Klienci narzekają często na jakość prac i wpadki rodem z programu "Usterka", ale czasem trafiają też na zwykłych oszustów. Przekonała się o tym Ewelina, która zamówiła zabudowę meblową. - Chcieliśmy zgrać termin tak, żeby wypadł na nasz urlop, wpłaciliśmy 4 tysiące zaliczki. Dziś już wiem, że to był błąd. Pan odwlekał miesiącami pracę, nasłuchaliśmy się o chorobach, wypadkach i chyba wszelkich możliwych problemach z pracownikami. Umówiliśmy się na datę, ale pan ani nie zrobił zabudowy, ani nie zwrócił zaliczki i przestał się z nami kontaktować – kwituje. - Wezwania do zapłaty pozostały bez odpowiedzi, więc idziemy z tym do sądu.

O tym pamiętaj podczas remontu mieszkania

Ludzie przy zakupie mebli i materiałów myślą tylko o wymiarach swojego mieszkania. Zapominają niestety o... klatce schodowej i windzie. - Kiedyś do klienta przyjechały blaty marmurowe za kilkadziesiąt tysięcy złotych.

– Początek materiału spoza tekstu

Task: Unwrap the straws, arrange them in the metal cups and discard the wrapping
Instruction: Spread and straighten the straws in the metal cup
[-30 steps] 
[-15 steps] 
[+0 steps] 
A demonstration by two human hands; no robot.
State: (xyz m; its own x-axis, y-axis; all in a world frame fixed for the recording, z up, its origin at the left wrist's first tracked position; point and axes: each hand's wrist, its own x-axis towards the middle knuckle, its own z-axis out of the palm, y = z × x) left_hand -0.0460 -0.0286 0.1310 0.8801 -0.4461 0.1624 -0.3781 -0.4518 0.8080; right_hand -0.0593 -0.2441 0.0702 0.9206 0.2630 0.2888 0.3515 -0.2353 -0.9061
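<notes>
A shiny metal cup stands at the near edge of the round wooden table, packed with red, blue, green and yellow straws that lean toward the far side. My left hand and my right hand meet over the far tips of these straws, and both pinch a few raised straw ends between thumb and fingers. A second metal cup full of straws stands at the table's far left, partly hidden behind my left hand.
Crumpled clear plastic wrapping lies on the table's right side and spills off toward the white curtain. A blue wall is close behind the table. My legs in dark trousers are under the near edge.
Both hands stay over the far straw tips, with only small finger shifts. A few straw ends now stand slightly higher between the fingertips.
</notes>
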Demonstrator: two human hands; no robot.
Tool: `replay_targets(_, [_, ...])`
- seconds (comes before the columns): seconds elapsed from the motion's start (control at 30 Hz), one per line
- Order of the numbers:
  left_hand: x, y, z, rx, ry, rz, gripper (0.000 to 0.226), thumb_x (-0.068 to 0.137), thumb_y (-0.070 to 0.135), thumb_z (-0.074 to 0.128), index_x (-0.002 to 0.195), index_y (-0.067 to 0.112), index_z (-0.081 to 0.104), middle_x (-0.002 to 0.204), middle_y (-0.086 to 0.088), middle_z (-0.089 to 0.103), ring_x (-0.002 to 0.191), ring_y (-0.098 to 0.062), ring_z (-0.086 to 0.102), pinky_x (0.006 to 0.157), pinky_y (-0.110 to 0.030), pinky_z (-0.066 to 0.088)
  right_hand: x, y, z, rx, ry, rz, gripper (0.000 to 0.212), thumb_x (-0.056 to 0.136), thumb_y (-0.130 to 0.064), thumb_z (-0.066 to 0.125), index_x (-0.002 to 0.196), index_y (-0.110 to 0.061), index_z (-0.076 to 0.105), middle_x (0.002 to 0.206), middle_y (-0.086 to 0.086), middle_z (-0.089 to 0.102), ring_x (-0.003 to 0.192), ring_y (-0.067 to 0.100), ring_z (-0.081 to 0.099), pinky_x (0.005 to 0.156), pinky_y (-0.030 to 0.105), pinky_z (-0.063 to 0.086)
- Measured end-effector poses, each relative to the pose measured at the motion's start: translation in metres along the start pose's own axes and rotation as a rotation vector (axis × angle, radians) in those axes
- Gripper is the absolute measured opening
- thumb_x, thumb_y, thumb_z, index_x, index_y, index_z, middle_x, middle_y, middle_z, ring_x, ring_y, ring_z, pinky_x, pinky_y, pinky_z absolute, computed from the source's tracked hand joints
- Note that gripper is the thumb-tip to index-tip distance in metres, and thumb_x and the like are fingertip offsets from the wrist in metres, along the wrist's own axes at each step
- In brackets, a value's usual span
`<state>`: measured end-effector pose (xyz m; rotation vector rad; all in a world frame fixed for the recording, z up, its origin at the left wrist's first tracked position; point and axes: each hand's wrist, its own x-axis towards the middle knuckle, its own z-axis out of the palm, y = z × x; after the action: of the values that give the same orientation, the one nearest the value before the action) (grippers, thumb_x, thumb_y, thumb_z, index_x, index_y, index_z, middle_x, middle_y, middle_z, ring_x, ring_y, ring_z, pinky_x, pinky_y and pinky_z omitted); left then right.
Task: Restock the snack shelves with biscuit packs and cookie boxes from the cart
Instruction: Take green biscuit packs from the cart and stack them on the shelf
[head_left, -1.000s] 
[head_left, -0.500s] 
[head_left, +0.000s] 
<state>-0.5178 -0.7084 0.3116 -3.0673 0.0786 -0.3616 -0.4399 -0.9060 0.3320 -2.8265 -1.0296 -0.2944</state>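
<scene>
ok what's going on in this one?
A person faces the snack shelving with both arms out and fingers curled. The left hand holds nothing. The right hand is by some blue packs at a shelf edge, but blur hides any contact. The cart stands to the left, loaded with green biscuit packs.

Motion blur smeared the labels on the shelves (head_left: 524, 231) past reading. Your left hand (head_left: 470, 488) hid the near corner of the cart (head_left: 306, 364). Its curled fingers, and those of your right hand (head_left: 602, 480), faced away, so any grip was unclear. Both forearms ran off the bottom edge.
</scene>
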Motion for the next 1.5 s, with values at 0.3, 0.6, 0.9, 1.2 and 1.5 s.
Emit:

Okazało się, że w żaden sposób nie wejdą i trzeba było je ciąć. Duży ból, bo gdyby od razu kupić mniejszy gabaryt, kosztowałyby połowę taniej – opowiada Witkowski. - Podobnie z parapetami. Klient zamówił fajny, dębowy, czterometrowy. Tylko jak to przenieść?

W bloku przed rozpoczęciem pracy koniecznie trzeba sprawdzić też zasilenie i odcięcie wody. - Nawet niedawno moi chłopcy popełnili ten błąd. Weszli na demolkę i zanim przyjechał hydraulik, już zdążyli uszkodzić zawór w łazience, więc zaczęła z niego lecieć woda. Jeden trzymał palcem wodę, a drugi szybko szukał na klatce zaworu. Chłopak, który trzymał palcem, dosłownie płakał, bo okazało się, że to jednak gorąca woda. Powiedziałem hydraulikowi, żeby się nie spieszył, niech trzyma – to będzie dla niego kara. Teraz, zanim weźmie młotek, krzyczy, czy na pewno jest odcięta woda - śmieje się Witkowski.